* WORK ITEM: Each line of the listing below, from the very first to the one that contains "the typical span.", is to be retyped exactly as it stands.
*** Block opens ***
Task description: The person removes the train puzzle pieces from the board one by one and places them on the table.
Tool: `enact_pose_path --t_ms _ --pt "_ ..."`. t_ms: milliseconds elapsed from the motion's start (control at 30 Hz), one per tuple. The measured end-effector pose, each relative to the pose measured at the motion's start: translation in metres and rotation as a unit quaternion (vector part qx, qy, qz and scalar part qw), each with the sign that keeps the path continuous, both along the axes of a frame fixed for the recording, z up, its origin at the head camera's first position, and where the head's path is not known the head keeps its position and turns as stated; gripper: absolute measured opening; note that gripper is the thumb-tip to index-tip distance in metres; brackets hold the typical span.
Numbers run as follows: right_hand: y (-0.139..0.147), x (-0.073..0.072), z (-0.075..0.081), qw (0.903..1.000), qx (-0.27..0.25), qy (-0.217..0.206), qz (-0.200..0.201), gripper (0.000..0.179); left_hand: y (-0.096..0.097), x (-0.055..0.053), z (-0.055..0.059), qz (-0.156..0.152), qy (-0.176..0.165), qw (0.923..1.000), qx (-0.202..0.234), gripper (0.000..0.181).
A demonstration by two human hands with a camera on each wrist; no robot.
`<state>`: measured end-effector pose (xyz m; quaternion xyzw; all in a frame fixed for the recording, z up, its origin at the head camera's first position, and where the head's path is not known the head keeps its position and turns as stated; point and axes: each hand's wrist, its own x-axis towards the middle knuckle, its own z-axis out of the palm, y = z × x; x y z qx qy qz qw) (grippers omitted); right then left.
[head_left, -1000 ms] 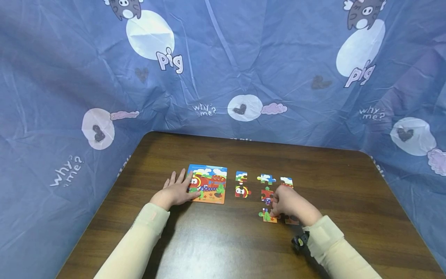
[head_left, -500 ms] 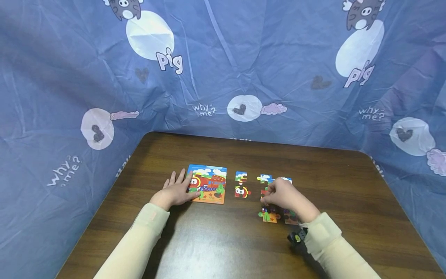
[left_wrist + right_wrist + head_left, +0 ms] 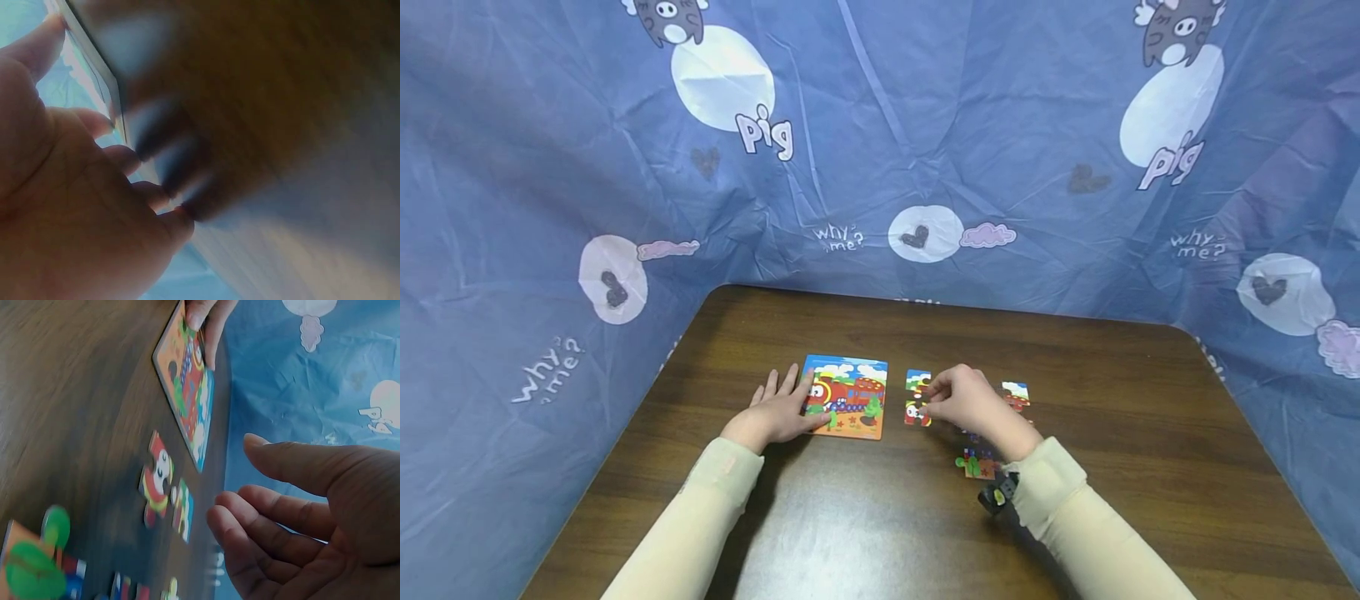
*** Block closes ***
* OUTPUT:
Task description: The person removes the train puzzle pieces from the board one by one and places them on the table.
Tool: `enact_pose_path --t_ms _ --pt "_ ..."`. t_ms: milliseconds elapsed from the motion's start (control at 30 Hz), one per tuple. The measured end-effector pose, each relative to the pose measured at the motion's start: translation in metres and rotation as a unit quaternion (vector part qx, qy, qz and scalar part qw), each with the sign that keeps the path continuous, both along the axes of a frame fixed for the recording, z up, its origin at the head camera's first position, and where the head's path is not known the head keeps its position and turns as stated; gripper: absolute measured opening; note that gripper is the thumb-tip to index-tip distance in metres; brackets hold the typical span.

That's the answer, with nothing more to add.